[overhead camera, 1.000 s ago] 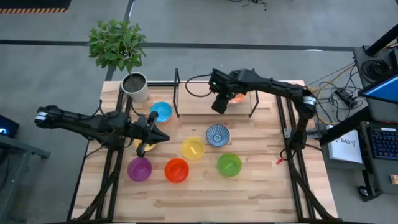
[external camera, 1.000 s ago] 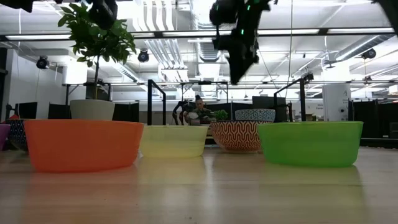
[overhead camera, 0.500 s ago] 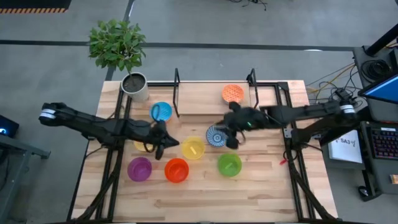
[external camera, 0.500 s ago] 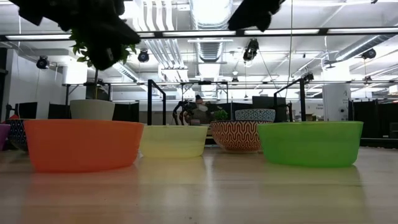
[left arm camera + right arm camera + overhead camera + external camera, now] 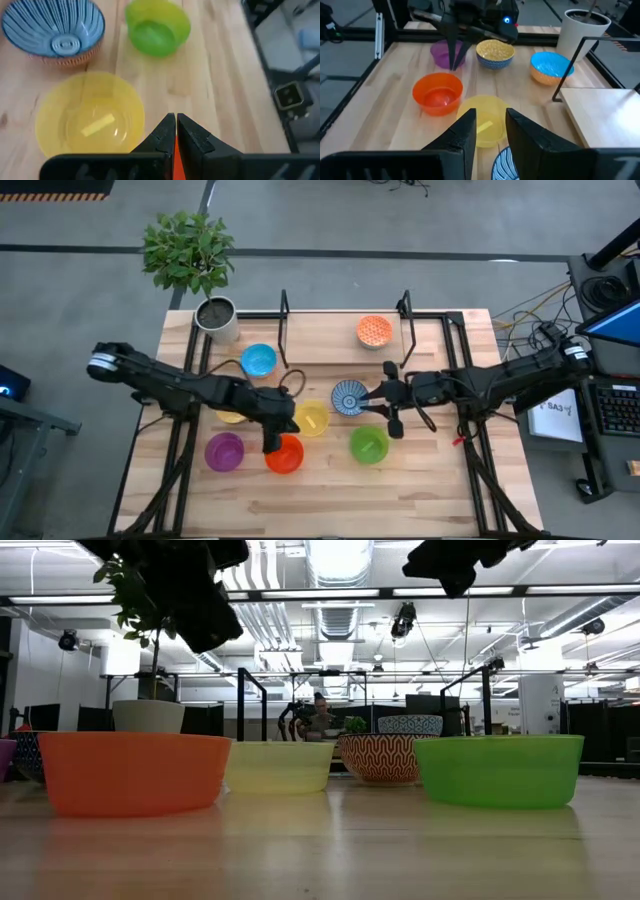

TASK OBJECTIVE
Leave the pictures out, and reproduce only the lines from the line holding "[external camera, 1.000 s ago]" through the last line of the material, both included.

EXERCISE SOLUTION
[external camera, 1.000 s ago] 
[overhead camera, 0.500 s ago] 
[external camera, 0.500 s ago] 
[left arm camera + right arm camera + overhead camera + external camera, now] 

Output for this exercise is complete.